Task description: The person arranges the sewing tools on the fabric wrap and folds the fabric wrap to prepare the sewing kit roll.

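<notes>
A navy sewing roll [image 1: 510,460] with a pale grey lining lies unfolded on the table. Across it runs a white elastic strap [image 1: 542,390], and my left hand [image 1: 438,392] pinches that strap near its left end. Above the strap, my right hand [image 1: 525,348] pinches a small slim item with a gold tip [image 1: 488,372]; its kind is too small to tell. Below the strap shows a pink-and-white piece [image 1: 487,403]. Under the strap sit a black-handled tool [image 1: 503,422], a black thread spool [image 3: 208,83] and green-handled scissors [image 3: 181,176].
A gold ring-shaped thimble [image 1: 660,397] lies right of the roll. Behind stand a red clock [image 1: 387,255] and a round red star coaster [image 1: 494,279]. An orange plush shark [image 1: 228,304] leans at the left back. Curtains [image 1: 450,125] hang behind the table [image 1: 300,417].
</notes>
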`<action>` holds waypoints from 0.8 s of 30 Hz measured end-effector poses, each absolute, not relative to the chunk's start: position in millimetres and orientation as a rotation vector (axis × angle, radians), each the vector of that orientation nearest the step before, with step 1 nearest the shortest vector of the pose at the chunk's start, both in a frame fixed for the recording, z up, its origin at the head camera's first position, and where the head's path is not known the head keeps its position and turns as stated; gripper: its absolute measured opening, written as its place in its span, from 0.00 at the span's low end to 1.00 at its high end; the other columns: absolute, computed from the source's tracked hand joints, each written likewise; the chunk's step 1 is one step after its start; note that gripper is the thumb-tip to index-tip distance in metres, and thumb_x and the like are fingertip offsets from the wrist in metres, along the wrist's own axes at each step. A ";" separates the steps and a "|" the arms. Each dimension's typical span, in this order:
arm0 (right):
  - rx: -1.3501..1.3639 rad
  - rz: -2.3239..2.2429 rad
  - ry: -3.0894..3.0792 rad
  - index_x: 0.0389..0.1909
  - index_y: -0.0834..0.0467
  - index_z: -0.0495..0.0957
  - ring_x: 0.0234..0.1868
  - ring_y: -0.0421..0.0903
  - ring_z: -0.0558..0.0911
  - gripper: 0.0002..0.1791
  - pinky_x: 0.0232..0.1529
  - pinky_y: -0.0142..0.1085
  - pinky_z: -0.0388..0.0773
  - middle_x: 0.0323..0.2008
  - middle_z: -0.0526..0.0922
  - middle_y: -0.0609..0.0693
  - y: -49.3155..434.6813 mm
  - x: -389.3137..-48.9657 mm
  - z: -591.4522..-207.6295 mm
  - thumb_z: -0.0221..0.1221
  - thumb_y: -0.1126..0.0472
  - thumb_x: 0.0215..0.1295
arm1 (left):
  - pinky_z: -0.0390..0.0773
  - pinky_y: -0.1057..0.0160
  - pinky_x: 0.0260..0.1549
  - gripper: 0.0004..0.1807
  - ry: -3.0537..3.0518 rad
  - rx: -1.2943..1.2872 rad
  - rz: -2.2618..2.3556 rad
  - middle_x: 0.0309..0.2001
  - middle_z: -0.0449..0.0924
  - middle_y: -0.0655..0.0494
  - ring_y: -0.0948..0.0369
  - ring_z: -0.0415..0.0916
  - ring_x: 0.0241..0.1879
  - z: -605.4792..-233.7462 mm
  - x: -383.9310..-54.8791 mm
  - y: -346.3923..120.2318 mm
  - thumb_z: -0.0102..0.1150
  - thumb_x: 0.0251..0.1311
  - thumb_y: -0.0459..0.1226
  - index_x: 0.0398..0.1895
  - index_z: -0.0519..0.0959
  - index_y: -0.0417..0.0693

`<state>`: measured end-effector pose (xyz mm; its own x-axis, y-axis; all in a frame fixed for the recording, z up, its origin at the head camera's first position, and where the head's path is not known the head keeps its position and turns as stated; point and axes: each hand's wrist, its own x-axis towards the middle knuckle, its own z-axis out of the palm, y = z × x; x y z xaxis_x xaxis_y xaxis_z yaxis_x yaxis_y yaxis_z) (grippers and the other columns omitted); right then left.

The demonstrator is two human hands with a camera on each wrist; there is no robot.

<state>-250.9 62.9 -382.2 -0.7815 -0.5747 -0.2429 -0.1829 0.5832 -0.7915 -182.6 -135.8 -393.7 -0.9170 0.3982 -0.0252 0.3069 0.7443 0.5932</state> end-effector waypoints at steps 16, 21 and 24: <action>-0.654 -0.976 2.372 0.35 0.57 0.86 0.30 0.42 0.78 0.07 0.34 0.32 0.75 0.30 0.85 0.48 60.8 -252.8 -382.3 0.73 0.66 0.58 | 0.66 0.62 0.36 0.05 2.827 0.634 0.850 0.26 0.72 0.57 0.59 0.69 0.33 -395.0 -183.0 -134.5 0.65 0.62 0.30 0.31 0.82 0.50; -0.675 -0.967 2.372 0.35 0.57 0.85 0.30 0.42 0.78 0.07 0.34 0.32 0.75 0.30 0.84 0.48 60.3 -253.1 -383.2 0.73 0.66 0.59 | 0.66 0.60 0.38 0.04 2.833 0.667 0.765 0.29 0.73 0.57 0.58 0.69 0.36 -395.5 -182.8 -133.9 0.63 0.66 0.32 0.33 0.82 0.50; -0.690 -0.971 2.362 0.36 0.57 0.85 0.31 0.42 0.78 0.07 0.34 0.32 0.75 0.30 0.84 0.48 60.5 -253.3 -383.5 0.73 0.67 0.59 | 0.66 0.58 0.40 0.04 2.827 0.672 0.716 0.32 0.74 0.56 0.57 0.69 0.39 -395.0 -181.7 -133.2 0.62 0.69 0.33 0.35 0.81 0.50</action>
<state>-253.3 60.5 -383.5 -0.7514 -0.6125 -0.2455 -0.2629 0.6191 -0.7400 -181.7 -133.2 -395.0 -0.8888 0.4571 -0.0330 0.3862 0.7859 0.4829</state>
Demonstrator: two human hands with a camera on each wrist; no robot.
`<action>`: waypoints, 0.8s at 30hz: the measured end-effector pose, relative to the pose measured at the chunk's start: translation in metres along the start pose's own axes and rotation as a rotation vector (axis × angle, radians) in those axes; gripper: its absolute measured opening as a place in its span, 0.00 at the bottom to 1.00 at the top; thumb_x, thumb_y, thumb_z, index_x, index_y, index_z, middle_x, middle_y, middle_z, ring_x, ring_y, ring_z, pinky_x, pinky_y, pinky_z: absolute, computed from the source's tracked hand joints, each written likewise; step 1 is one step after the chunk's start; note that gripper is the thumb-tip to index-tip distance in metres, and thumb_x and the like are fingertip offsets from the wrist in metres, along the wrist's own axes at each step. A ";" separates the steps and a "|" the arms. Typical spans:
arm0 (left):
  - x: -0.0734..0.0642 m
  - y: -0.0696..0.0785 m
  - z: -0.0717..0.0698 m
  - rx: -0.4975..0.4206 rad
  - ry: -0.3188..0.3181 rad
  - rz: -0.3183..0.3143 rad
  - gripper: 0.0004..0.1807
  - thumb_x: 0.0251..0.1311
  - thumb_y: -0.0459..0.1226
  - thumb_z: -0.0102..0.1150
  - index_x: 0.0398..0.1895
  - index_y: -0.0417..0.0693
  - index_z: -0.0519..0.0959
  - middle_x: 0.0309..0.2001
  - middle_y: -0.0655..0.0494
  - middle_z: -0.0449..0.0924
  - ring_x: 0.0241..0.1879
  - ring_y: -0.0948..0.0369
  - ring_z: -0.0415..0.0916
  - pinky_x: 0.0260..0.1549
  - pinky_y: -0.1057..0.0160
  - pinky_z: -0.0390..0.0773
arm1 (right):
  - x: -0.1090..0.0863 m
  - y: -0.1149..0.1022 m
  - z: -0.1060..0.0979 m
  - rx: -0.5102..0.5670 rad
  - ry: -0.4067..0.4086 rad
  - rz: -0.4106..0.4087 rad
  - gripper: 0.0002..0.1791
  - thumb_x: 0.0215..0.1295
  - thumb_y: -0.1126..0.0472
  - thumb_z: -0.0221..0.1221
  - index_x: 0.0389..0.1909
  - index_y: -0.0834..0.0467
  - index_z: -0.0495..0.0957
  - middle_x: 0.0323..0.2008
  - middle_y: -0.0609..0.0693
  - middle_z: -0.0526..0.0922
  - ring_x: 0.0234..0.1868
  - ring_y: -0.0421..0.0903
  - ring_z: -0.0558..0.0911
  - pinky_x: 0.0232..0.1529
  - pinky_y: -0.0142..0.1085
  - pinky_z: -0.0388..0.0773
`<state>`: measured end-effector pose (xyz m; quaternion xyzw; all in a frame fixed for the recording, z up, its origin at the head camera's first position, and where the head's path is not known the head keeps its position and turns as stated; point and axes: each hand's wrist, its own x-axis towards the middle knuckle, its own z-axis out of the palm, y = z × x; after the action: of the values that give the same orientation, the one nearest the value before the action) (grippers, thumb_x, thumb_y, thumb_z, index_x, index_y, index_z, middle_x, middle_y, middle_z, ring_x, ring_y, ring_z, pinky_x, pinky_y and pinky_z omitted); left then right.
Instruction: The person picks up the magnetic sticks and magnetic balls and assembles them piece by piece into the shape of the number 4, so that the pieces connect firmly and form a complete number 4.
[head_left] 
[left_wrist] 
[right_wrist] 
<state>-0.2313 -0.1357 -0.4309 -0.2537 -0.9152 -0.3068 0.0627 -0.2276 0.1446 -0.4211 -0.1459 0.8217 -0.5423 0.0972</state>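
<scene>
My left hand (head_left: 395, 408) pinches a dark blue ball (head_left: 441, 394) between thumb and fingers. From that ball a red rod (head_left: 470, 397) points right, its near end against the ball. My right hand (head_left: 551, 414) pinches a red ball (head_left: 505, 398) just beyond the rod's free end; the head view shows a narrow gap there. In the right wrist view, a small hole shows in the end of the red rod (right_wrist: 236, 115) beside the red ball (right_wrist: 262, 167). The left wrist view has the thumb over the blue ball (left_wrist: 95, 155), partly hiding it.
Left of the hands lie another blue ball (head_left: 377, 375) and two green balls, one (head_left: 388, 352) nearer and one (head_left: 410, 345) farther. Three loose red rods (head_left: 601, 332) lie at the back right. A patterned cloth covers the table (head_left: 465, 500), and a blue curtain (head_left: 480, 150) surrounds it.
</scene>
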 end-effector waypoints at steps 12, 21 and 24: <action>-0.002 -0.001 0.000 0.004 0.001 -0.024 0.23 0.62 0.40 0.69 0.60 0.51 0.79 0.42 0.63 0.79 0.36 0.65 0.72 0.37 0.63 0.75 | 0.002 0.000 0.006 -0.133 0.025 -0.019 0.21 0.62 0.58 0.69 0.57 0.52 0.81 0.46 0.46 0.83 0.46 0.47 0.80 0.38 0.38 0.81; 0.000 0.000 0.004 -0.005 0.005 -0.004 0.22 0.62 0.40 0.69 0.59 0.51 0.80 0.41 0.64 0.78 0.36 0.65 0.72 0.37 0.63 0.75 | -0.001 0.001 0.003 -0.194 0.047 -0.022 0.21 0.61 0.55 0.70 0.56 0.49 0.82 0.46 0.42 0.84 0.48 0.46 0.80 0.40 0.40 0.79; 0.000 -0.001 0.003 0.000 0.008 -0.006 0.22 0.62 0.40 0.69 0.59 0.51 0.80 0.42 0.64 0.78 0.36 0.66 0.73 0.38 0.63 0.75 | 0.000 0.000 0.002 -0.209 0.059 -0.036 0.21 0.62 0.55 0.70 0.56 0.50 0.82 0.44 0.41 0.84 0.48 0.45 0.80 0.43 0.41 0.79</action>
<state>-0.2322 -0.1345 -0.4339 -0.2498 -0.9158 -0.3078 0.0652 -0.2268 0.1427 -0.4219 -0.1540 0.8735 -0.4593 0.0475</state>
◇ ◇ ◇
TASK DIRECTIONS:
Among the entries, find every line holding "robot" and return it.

TASK RESULT:
The demonstrator is two human hands with a camera on each wrist; there is no robot.
Demonstrator: two human hands with a camera on each wrist; no robot.

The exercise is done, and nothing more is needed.